Pascal’s triangle gives a method for calculating the binomial coefficients. It begins as follows: 

• (picture #1)

The (n+ 1)th row of this table gives the coefficients for 

(a+b)^n = ∑^{^n}_{r=0  n}C_k  a^rb^n-r

The next row is found by adding the two numbers above the new entry, i.e.

• (picture #2)

Prove this equation using the mathematical definition of a combination.!!!!!!

Answer 1

Note that

nCr = n! / [(n - r)! r!]

(n - 1)Cr = (n-1)! / [(n - r - 1)! r!]

(n - 1)C(r - 1) = (n - 1)! / [(n - r)! (r - 1)!]

Thus,

(n - 1)Cr + (n - 1)C(r - 1) = (n-1)! / [(n - r - 1)! r!] + (n - 1)! / [(n - r)! (r - 1)!]

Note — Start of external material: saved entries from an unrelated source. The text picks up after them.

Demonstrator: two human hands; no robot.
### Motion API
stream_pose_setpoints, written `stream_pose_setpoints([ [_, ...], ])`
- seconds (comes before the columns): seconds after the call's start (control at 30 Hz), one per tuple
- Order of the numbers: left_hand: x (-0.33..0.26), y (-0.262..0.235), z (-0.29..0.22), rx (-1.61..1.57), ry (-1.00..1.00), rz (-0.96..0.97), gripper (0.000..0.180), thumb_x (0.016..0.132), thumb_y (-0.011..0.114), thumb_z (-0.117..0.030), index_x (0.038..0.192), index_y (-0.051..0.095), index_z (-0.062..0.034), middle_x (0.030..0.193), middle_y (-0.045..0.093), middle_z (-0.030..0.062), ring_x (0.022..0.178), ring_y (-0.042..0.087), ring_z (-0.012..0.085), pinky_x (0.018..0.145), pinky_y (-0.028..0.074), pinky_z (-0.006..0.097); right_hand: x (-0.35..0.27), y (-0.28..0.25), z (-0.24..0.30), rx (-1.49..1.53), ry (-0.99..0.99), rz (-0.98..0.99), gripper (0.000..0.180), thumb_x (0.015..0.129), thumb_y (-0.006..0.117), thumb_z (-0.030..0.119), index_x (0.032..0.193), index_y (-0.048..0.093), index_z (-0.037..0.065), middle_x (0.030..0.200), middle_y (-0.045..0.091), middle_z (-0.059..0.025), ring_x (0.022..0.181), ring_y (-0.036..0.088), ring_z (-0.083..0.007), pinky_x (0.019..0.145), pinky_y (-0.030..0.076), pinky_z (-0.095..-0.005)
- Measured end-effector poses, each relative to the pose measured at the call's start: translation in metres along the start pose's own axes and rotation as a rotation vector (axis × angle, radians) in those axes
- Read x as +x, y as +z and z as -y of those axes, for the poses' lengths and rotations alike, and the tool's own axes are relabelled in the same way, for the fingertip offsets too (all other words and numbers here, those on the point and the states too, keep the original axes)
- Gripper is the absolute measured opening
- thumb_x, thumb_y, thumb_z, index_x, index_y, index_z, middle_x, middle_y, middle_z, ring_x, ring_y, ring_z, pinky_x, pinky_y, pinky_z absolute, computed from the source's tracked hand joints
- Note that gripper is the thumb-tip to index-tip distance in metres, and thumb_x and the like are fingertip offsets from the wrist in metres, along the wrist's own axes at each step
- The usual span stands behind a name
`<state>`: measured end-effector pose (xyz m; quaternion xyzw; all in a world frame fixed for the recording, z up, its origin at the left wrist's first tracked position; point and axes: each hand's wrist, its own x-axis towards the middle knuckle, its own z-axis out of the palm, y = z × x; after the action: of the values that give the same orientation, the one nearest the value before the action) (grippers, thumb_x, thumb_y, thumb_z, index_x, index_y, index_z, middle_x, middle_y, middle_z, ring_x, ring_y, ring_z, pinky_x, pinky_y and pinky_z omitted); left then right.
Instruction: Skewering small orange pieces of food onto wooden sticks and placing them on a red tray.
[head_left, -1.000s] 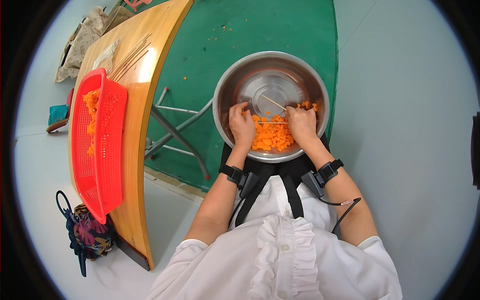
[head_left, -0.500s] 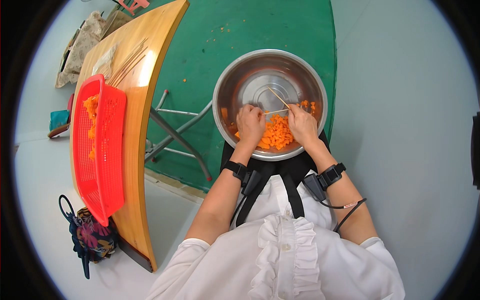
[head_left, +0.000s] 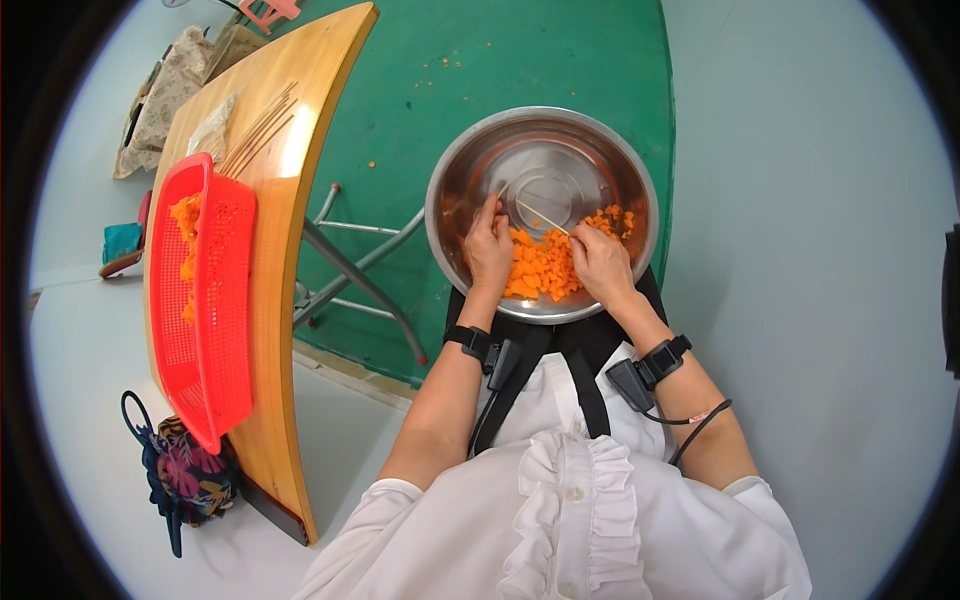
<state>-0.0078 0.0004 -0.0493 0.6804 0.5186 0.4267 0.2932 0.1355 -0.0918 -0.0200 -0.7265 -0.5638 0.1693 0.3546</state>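
Note:
On my lap rests a wide metal basin (head_left: 648, 190), with small chopped orange pieces (head_left: 540, 265), carrot-like, heaped at its near side. Inside the basin's left half, my left hand (head_left: 486, 250) is closed on a thin stick (head_left: 504, 188), of which only a short end shows above the fingertips. My right hand (head_left: 603, 265) pinches a thin wooden skewer (head_left: 542, 215) that slants up and left over the pieces. Both hands are just above the heap, apart from each other.
At left stands a wooden table (head_left: 275, 330) bearing a red plastic basket (head_left: 225, 300) with orange pieces, several thin sticks (head_left: 262, 128) and a clear bag (head_left: 212, 128). Folding metal legs (head_left: 360, 270) stand beside the basin. A patterned bag (head_left: 190, 470) is at lower left.
My left hand has turned and moved slightly left; its stick now points up rather than across to the right. My right hand's skewer has tipped lower toward the left.

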Motion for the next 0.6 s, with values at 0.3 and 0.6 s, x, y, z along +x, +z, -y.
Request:
stream_pose_setpoints([
  [0.3, 0.004, 0.001, -0.008, 0.484, 0.268, 0.307, 0.016, 0.065, 0.064, -0.008, 0.08, 0.063, -0.0031, 0.084, 0.055, 0.0127, 0.086, 0.052, 0.0297, 0.074, 0.042, 0.04, 0.015, -0.008, 0.002, 0.065, -0.01, -0.078, 0.011, 0.081, 0.051, 0.013, 0.083, 0.058, 0.004, 0.075, 0.06, -0.0151, 0.069, 0.059, -0.0332, 0.06, 0.047, -0.0412],
  [0.6, -0.019, -0.004, -0.001, 0.485, 0.257, 0.301, 0.014, 0.065, 0.064, -0.009, 0.077, 0.058, -0.0057, 0.081, 0.054, 0.0129, 0.081, 0.052, 0.0324, 0.071, 0.042, 0.043, -0.005, 0.001, -0.006, 0.057, 0.025, -0.059, 0.013, 0.079, 0.052, 0.014, 0.078, 0.06, 0.003, 0.072, 0.059, -0.0164, 0.068, 0.058, -0.0346, 0.061, 0.047, -0.0418],
])
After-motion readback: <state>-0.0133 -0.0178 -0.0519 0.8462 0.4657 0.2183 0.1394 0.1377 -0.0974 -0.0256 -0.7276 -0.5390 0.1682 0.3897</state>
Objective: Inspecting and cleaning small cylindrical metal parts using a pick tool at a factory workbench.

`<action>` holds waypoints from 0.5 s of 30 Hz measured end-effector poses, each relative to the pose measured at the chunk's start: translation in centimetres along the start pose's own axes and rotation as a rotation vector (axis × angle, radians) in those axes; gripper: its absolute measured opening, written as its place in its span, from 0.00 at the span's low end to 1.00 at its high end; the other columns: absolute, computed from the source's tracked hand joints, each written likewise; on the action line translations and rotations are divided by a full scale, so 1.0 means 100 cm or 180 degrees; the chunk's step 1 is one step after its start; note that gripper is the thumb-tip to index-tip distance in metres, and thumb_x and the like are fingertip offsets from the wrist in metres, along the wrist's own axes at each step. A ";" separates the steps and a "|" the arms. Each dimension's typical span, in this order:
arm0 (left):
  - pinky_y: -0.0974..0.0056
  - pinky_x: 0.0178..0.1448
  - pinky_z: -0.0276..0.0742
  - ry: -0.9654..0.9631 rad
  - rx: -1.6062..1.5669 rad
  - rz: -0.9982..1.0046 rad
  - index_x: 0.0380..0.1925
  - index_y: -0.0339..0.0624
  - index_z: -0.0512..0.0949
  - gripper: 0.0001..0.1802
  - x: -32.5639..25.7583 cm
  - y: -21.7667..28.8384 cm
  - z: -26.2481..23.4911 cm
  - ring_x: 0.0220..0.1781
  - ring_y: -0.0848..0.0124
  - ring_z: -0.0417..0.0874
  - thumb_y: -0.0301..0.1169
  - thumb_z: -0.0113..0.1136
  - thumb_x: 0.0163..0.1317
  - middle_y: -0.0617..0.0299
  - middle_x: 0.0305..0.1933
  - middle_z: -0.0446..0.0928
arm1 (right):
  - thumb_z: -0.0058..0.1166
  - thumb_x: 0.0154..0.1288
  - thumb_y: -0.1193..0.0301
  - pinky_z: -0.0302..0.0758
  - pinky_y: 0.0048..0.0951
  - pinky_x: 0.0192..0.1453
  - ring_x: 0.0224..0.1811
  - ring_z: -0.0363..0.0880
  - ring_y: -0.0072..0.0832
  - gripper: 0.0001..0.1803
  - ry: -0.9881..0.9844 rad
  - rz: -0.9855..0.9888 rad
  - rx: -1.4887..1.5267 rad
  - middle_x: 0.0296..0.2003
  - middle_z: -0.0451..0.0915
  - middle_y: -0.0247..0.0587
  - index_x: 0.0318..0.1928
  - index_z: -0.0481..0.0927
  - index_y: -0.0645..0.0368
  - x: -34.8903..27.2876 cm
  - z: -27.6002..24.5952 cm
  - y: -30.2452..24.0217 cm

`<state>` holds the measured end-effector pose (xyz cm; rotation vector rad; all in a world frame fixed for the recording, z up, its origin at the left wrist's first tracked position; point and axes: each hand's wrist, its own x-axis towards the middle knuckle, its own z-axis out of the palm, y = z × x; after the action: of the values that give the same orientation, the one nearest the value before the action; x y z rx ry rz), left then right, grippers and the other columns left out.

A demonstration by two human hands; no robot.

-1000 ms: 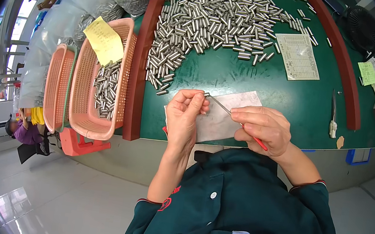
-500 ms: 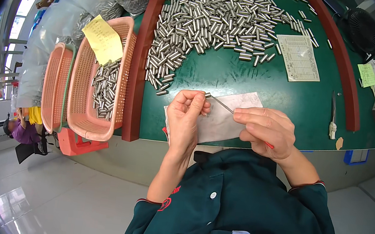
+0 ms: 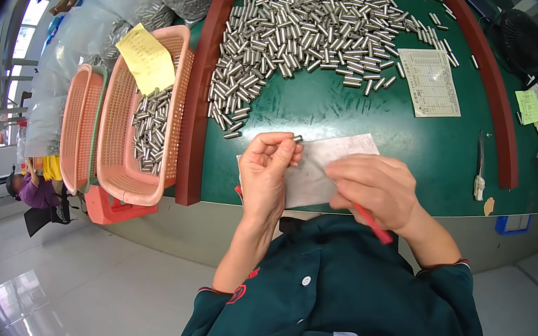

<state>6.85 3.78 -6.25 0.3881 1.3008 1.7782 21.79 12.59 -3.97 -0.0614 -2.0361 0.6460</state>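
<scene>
A small shiny metal cylinder is pinched between the thumb and fingers of my left hand, its end poking out to the right. Closed around a slim tool with a red handle, my right hand is a short way to the right. Motion smears that hand and the tool; the thin metal shaft can barely be made out. Beneath both hands lies a whitish sheet on the green tabletop.
A heap of metal cylinders covers the far table, bordered by red-brown rails. A printed paper and a white-handled tool lie rightward. Pink baskets, one holding cylinders, stand left, by plastic bags. A black fan is far right.
My right hand has turned and shifted slightly left, swinging the red handle further out below it. The tool's shaft has come away from the cylinder. My left hand keeps its pinch almost unmoved.
</scene>
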 end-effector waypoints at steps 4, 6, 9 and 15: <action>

Multiplying both terms on the right by n/n, the (n - 1)! become n!,

(n - 1)Cr + (n - 1)C(r - 1) = n! / [(n - r - 1)! r! n] + n! / [(n - r)! (r - 1)! n]

Putting them together as one fraction, as their LCD is (n - r)! r! n,

(n - 1)Cr + (n - 1)C(r - 1) = n! [(n - r) + (r)] / [(n - r)! r! n]

(n - 1)Cr + (n - 1)C(r - 1) = n! [n] / [(n - r)! r! n]

(n - 1)Cr + (n - 1)C(r - 1) = n! / [(n - r)! r!] = nCr [DONE!]